:: Goal of the exercise ::
From the entries that follow, copy exactly the lines beginning at the line holding "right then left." and continuing through the line holding "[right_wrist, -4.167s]".

:: Material for this task ::
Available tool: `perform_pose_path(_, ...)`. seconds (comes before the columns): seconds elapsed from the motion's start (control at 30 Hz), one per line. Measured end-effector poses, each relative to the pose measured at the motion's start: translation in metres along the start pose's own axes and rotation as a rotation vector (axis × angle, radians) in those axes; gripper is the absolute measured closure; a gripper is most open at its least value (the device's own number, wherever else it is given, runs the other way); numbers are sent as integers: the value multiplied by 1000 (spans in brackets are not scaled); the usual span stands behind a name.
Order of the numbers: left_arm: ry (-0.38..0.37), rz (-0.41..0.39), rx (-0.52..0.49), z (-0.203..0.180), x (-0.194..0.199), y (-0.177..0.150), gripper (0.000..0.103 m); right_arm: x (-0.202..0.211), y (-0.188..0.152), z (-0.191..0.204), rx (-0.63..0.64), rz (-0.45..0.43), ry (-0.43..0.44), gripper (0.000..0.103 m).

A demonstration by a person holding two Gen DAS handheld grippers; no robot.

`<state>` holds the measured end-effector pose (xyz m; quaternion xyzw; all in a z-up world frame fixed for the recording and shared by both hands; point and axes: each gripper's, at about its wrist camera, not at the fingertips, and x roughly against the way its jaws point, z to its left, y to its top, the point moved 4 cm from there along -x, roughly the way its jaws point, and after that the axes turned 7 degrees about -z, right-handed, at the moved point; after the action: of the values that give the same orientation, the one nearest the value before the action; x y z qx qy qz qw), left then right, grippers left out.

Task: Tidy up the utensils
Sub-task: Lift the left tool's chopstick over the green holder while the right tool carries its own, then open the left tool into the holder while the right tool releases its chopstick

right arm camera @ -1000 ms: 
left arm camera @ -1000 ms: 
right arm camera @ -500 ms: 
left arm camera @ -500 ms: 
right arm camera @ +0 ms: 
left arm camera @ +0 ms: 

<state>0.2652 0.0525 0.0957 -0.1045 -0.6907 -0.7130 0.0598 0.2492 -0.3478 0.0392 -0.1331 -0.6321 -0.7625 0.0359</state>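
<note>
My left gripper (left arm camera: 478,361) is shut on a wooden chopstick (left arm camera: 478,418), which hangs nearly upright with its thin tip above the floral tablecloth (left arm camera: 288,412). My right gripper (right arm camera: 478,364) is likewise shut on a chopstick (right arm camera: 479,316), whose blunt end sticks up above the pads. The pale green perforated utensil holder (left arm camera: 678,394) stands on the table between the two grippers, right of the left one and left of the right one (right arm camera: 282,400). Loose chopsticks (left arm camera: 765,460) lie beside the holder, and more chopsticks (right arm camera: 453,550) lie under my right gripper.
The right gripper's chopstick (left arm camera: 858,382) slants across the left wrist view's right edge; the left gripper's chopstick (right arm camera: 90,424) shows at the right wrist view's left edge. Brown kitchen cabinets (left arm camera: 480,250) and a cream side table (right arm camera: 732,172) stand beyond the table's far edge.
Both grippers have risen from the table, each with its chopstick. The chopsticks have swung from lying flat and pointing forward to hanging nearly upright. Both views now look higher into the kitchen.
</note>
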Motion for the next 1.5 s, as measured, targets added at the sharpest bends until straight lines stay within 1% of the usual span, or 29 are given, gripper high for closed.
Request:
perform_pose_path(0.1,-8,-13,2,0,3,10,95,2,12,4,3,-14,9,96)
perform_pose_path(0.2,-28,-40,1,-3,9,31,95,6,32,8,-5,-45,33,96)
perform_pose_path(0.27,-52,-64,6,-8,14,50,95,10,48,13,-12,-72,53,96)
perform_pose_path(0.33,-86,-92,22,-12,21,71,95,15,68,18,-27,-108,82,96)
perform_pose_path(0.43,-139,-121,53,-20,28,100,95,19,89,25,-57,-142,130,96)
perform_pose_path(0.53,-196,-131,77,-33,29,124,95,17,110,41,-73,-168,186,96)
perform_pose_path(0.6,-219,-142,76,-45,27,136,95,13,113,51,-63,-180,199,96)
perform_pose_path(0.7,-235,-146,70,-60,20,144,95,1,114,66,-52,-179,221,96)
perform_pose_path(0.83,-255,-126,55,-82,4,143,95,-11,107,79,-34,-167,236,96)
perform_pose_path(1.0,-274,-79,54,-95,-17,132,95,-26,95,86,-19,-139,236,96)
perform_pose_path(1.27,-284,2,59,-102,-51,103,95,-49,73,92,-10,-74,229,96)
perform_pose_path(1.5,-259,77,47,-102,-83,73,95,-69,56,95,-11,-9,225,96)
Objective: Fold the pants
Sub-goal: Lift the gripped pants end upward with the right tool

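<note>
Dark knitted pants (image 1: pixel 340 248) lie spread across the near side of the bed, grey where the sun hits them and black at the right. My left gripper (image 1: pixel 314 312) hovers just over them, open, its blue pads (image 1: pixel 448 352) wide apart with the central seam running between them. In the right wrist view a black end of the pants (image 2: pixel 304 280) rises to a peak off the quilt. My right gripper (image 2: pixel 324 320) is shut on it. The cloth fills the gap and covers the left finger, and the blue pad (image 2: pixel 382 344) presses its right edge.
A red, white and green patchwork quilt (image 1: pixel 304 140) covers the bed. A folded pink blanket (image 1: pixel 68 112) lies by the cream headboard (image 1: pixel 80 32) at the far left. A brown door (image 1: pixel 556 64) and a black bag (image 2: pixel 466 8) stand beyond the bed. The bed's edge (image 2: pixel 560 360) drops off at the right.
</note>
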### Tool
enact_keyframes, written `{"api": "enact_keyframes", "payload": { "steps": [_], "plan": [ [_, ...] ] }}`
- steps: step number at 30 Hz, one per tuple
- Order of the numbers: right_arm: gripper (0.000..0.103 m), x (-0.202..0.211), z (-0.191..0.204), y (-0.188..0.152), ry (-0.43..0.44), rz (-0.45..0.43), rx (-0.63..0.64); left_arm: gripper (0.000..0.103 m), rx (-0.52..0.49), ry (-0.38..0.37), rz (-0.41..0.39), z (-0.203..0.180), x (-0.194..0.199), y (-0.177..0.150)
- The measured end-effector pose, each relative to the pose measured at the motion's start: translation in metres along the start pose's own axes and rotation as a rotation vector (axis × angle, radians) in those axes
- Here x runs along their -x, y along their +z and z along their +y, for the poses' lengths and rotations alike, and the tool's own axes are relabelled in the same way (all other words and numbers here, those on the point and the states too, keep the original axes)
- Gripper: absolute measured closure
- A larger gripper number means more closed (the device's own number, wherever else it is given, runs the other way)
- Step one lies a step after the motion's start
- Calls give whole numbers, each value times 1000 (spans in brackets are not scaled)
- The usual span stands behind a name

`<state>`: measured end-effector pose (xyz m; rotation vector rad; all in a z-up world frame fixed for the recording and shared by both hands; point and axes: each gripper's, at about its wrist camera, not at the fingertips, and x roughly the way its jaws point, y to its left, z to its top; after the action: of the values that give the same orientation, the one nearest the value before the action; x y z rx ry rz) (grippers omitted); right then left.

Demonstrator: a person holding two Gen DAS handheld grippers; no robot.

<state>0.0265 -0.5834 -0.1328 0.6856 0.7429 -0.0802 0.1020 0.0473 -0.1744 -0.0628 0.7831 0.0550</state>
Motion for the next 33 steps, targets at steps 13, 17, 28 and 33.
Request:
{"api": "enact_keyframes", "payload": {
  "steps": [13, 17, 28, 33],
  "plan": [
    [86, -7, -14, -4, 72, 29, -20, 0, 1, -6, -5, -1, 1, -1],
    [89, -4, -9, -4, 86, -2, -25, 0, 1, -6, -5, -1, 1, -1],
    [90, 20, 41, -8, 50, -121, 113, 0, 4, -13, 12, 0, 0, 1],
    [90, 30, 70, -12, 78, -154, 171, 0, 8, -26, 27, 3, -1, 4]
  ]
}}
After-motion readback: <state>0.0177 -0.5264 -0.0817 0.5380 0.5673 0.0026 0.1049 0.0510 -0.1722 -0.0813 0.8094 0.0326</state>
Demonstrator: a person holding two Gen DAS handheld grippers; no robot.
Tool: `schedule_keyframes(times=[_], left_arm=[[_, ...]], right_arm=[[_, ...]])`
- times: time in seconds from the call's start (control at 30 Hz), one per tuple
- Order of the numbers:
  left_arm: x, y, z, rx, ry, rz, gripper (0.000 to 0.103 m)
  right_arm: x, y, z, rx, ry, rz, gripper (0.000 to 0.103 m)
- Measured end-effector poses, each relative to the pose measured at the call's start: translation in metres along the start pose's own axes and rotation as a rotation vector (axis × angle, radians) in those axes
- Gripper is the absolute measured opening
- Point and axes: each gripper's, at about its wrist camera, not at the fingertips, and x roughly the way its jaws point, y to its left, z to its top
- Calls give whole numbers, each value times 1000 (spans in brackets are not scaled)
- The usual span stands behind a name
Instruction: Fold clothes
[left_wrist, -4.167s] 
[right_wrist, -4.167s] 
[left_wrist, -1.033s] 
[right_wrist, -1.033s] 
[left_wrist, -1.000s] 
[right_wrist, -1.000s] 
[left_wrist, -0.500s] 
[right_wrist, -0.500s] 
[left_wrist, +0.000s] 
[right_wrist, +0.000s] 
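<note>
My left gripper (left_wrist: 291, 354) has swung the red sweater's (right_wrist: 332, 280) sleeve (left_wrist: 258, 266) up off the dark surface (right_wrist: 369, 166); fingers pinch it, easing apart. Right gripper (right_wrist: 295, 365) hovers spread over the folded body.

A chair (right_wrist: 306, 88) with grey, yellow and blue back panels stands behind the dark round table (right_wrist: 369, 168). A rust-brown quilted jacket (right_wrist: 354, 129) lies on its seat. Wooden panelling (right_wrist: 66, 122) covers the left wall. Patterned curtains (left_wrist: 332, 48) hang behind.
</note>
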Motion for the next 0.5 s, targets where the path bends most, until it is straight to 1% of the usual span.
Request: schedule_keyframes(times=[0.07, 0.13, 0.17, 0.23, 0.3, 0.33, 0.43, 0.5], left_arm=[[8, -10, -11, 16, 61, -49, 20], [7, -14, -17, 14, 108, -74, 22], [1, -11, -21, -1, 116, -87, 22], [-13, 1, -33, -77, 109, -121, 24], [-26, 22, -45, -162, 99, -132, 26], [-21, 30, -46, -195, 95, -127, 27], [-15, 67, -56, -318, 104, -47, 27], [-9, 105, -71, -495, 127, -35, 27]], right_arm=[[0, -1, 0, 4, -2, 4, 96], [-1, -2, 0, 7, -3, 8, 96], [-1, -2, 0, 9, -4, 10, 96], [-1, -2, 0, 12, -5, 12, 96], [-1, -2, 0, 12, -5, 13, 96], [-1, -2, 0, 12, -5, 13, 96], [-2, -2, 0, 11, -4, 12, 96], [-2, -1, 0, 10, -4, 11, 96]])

:: Exercise solution ::
`<state>`: measured end-effector pose (xyz m; rotation vector rad; all in a z-up world frame fixed for the recording and shared by both hands; point and axes: each gripper's, at about its wrist camera, not at the fingertips, and x roughly the way its jaws point, y to its left, z to its top; after the action: of the values that give the same orientation, the one nearest the value before the action; x y z rx ry rz) (grippers omitted); right then left.

Demonstrator: a person holding two Gen DAS handheld grippers; no robot.

<state>0.0265 -0.5834 -0.1328 0.6856 0.7429 -0.0802 0.1020 0.0473 -0.1744 -0.0628 0.7831 0.0550</state>
Motion for the next 33 steps, targets at steps 13, 17, 28 and 33.
Request:
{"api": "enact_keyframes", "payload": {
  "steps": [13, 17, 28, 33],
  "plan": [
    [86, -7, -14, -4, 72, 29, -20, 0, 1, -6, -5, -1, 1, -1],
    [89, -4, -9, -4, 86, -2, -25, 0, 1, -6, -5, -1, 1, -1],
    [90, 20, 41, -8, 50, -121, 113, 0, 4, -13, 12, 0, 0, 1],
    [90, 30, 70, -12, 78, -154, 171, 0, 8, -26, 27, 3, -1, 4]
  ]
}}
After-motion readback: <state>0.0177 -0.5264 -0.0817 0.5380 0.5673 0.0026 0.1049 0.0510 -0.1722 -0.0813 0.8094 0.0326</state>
Demonstrator: a person holding two Gen DAS handheld grippers; no robot.
Tool: `schedule_keyframes(times=[_], left_arm=[[_, ...]], right_arm=[[_, ...]])`
- times: time in seconds from the call's start (control at 30 Hz), one per tuple
- Order of the numbers:
  left_arm: x, y, z, rx, ry, rz, gripper (0.000 to 0.103 m)
  right_arm: x, y, z, rx, ry, rz, gripper (0.000 to 0.103 m)
- Measured end-effector poses, each relative to the pose measured at the call's start: translation in metres along the start pose's own axes and rotation as a rotation vector (axis × angle, radians) in those axes
- Gripper is the absolute measured opening
- Point and axes: each gripper's, at about its wrist camera, not at the fingertips, and x roughly the way its jaws point, y to its left, z to its top
- Calls give whole numbers, each value times 1000 (spans in brackets are not scaled)
- The usual span stands behind a name
Instruction: Fold clothes
[left_wrist, -4.167s] 
[right_wrist, -4.167s] 

There is no more output to give.